Dr. Jaclynn Moskow (40:40.118)
Yeah.

Dr. Jaclynn Moskow (40:44.63)
Yeah. Yeah.

Roger K. McFillin, Psy.D., ABPP (40:47.854)
poker and how do you know that it was a game that you could be?

Dr. Jaclynn Moskow (40:52.182)
Good question. When I was in medical school, I went to med school in South Florida where I grew up. So I left South Florida to go to undergrad. I went to Pitt and then I worked for University of Pittsburgh for a while and then I came back to South Florida. So there were people in my life that I knew in South Florida that had nothing to do with med school. They weren't med students. They were people I knew from high school or middle school or whatever.

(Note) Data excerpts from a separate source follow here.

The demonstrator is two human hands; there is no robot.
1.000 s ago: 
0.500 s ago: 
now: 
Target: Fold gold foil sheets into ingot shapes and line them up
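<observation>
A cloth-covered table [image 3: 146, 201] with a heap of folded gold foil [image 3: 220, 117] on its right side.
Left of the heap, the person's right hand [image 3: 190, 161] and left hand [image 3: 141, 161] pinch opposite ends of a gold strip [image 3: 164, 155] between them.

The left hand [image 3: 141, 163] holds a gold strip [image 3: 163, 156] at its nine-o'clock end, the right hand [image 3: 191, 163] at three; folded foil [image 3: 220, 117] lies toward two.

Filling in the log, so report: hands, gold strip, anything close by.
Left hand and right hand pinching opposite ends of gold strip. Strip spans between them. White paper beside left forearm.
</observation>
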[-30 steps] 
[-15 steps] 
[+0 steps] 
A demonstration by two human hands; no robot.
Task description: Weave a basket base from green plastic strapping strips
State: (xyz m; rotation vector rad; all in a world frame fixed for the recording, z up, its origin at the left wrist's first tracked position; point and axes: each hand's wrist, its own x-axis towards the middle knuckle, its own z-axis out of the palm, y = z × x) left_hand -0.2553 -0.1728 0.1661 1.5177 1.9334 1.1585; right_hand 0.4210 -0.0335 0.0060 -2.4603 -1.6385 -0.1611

One of them was hosting a weekly poker game on Sundays at his house for fun. And I had no life outside of medical school, no medical students do. Like you don't do anything but study and maybe hang out with other med students, which can be kind of toxic. And I guess the ones that go into training from a maybe healthier place than I did might like make it to the gym. But I decided that like my

thing that I was going to do was I was going to go to this home game every Sunday. And I always brought a textbook because at my school are tests for usually on Mondays. So I had to like study. I couldn't possibly not study the night before an exam, but there was poker going on. And a lot of times I was so absorbed in the book that I couldn't really like play that many hands, which actually ended up being the key to why I was doing well, which I didn't understand at the time because

99 % of people play too many hands in poker. And top players usually don't, there are exceptions. But I, at that point, really just became really interested in this game. I hadn't yet to read a poker book, I had yet to watch poker training, I had yet to talk to poker pros. I didn't know really how to beat that game. I didn't know that there was so much that went into it. I thought it was mostly just card selection. I didn't know anything about poker.

I didn't know anything about stack sizes and bet sizes and all this other stuff. But once I like made this decision that I needed to know what it was that these players that were so much better than other people were doing and I started learning about all those things I just rattled off, I was just like, like this is a totally beatable game. You're not playing against the house. So when you walk into a casino, if you go, you know, spin a slot machine.

Dr. Jaclynn Moskow (43:09.11)
or go play blackjack or roulette, you're playing against the house. The house isn't gonna let you win in the long run, right? Yes, whenever I say that, somebody always is like, but blackjack, but MIT? Like, yeah, a couple of those guys were poker players too, and I know them, but they, that's not really the case now, that's an old story. So nowadays, you're not really going to be able to beat the house without finding some weird exploit, don't do that, except in a poker room.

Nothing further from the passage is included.